— Exercise prompt —
Leaving pictures aside, restate exactly the lines of the data below, from the first one through the line that contains "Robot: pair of".

— Exercise data —
________________

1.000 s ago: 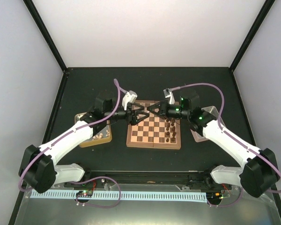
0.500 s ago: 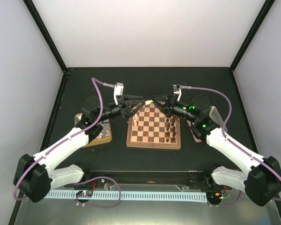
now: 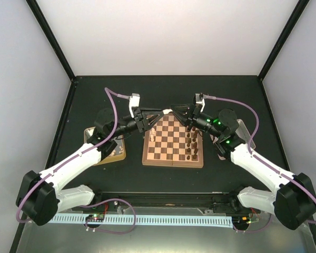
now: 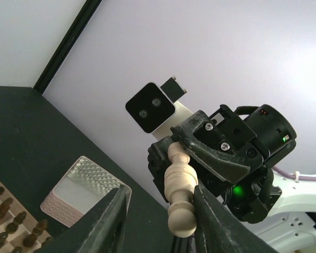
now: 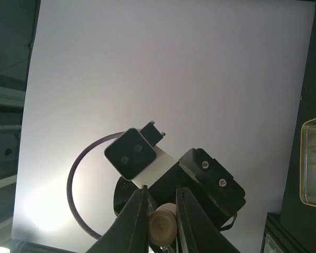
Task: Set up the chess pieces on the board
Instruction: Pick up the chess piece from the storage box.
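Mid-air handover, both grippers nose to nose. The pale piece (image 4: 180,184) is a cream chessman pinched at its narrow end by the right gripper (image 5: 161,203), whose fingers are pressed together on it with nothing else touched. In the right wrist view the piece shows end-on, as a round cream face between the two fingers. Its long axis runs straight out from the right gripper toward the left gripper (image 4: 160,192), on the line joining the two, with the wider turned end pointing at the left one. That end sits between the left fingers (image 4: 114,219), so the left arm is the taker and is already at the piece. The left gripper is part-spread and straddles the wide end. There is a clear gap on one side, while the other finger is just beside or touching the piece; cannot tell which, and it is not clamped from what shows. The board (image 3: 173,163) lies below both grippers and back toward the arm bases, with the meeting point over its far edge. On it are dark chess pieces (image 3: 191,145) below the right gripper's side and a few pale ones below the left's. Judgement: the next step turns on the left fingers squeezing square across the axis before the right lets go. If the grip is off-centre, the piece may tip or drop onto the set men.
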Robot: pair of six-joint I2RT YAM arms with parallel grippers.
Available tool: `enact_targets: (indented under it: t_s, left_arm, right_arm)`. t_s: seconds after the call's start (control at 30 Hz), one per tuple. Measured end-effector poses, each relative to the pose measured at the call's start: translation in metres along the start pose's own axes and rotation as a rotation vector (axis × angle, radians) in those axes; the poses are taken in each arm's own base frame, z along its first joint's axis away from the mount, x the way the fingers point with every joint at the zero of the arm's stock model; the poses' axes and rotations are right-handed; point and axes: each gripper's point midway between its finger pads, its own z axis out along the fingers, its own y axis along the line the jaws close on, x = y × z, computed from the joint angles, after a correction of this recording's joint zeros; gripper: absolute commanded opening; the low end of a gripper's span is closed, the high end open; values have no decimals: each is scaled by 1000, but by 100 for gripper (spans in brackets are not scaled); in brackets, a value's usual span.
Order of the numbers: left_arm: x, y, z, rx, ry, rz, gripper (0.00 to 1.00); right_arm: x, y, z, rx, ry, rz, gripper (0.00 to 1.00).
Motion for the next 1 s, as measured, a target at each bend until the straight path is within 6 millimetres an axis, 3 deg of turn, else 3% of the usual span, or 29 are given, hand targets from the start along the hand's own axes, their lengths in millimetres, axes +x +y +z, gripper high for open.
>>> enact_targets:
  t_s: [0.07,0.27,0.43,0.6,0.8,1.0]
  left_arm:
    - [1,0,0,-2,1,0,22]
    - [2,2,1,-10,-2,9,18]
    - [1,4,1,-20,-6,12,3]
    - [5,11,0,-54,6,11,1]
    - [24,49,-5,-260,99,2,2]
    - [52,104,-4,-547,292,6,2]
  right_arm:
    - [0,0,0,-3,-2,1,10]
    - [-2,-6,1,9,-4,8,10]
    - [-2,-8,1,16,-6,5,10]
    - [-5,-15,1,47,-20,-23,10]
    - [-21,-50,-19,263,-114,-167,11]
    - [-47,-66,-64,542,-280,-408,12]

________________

— Answer section —
1.000 s ago: 
0.500 s ago: 
now: 
now: 
now: 
Task: Set up the chess pieces on the board
Instruction: Pick up the chess piece from the storage box.
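Mid-air handover, both grippers nose to nose. The pale piece (image 4: 180,184) is a cream chessman pinched at its narrow end by the right gripper (image 5: 161,203), whose fingers are pressed together on it with nothing else touched. In the right wrist view the piece shows end-on, as a round cream face between the two fingers. Its long axis runs straight out from the right gripper toward the left gripper (image 4: 160,192), on the line joining the two, with the wider turned end pointing at the left one. That end sits between the left fingers (image 4: 114,219), so the left arm is the taker and is already at the piece. The left gripper is part-spread and straddles the wide end. There is a clear gap on one side, while the other finger is just beside or touching the piece; cannot tell which, and it is not clamped from what shows. The board (image 3: 173,163) lies below both grippers and back toward the arm bases, with the meeting point over its far edge. On it are dark chess pieces (image 3: 191,145) below the right gripper's side and a few pale ones below the left's. Judgement: the next step turns on the left fingers squeezing square across the axis before the right lets go. If the grip is off-centre, the piece may tip or drop onto the set men.
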Robot: pair of six-joint I2RT YAM arms with parallel grippers.

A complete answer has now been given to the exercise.